▶ **EXERCISE AIM**:
Please output the section of the listing below that opens with the line containing "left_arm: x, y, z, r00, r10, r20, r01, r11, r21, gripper" and closes with the line containing "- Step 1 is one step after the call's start", exactly and with nothing else.

[Opening DATASET EXTRACT section]

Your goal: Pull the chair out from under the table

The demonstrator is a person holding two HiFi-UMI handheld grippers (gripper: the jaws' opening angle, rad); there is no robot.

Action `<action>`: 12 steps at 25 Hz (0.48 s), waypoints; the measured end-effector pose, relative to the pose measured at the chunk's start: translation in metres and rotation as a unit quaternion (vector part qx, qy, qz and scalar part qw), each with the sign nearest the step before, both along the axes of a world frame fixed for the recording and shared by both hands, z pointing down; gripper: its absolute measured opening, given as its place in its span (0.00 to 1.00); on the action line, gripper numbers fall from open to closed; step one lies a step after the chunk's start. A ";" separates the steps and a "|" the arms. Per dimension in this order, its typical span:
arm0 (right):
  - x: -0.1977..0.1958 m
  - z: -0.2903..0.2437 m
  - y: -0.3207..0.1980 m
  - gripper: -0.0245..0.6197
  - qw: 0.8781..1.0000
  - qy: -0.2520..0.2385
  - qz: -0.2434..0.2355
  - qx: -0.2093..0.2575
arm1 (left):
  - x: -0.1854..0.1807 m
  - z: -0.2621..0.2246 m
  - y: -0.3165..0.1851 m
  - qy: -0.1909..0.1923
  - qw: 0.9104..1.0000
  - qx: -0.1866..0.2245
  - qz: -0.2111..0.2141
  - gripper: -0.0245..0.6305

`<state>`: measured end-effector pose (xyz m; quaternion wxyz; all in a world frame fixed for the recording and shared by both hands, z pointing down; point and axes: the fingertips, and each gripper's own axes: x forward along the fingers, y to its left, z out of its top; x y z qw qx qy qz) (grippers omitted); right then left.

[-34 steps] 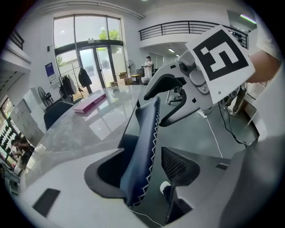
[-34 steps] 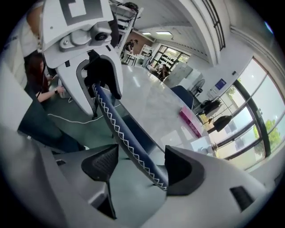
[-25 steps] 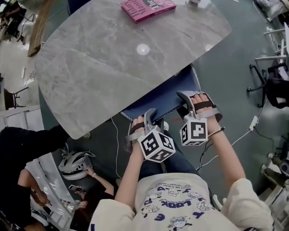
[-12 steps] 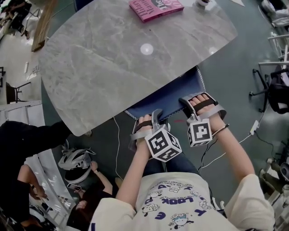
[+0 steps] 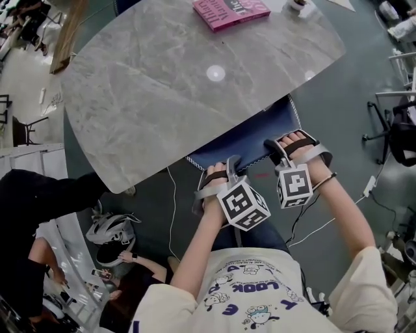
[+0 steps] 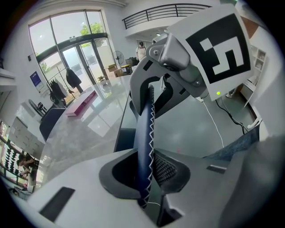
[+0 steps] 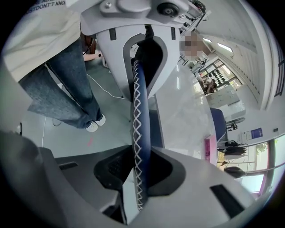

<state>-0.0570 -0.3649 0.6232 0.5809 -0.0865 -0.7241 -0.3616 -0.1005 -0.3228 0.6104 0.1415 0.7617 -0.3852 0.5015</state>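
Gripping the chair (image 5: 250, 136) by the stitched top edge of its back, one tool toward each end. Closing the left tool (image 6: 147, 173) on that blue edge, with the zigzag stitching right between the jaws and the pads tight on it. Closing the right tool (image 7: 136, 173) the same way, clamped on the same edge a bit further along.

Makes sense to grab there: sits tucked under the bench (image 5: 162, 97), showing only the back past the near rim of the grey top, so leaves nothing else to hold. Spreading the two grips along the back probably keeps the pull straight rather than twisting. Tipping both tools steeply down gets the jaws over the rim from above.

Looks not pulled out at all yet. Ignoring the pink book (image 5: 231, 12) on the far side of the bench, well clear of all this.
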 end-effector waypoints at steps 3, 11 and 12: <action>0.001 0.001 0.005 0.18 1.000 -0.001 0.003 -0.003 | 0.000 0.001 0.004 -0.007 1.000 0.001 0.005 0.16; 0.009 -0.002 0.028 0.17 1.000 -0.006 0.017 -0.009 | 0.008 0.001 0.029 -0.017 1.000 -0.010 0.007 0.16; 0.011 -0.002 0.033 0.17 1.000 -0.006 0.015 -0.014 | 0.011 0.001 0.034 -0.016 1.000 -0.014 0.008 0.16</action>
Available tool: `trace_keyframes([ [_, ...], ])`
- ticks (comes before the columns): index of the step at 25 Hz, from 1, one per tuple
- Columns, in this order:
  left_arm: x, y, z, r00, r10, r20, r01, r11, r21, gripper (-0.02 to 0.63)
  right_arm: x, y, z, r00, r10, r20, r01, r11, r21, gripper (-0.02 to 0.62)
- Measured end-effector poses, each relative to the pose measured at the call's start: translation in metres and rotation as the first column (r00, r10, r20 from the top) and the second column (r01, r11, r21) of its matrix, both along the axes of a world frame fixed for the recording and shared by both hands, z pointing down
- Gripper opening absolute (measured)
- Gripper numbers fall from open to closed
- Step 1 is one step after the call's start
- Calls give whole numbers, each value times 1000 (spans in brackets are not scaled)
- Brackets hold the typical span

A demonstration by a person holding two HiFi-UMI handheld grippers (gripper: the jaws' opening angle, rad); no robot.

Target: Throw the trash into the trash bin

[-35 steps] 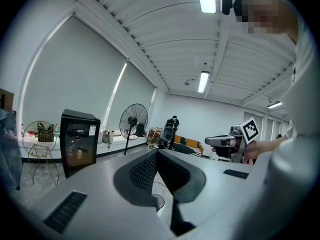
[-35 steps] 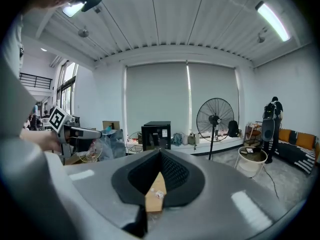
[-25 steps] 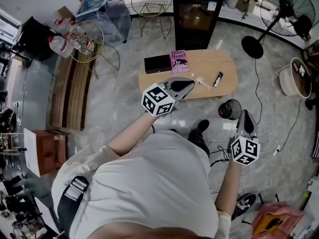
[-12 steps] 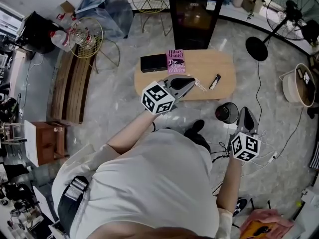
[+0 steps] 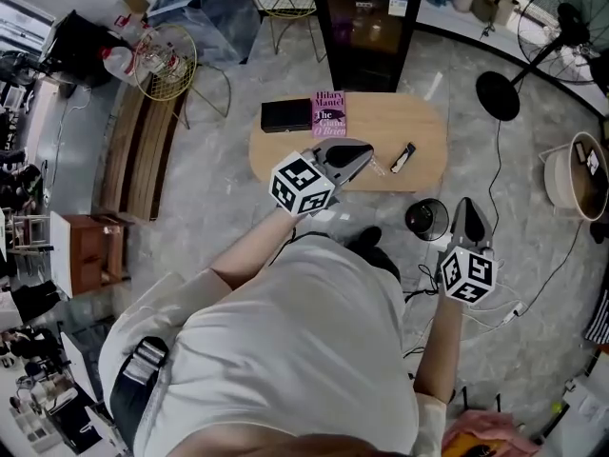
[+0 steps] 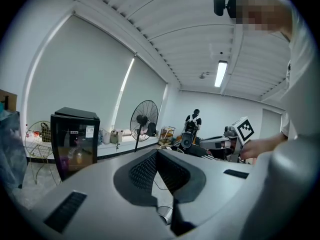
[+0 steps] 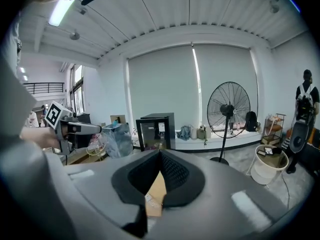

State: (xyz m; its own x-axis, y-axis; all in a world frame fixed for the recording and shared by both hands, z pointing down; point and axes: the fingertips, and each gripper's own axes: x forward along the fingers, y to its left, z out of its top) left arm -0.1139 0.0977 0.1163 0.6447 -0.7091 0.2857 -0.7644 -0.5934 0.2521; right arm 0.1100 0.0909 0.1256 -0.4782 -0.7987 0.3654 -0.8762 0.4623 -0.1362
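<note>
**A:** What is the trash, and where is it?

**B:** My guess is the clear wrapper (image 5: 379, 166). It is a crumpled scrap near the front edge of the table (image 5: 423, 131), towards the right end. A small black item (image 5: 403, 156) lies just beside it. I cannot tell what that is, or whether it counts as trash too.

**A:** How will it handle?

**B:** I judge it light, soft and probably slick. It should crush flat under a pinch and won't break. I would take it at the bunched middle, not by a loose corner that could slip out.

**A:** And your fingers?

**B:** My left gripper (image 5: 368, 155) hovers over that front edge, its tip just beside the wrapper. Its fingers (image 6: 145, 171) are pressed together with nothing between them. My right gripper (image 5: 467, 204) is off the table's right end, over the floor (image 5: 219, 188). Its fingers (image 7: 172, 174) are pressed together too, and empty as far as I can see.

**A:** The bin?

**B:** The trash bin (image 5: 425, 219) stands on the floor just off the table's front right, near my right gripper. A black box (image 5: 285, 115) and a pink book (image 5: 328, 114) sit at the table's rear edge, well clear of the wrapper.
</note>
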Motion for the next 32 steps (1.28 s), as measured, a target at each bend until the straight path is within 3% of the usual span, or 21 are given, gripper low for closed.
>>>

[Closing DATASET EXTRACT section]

▶ **REPLY**:
  left_arm: x, y, z, r00, r10, r20, r01, r11, r21, gripper (-0.02 to 0.63)
  right_arm: x, y, z, r00, r10, r20, r01, r11, r21, gripper (-0.02 to 0.62)
- Measured end-effector poses, each relative to the pose measured at the call's start: translation in metres and rotation as the first column (r00, r10, r20 from the top) and the second column (r01, r11, r21) of its matrix, both along the axes of a world frame fixed for the recording and shared by both hands, z pointing down
- Gripper opening absolute (measured)
- Gripper numbers fall from open to closed
- Step 1 is one step after the call's start

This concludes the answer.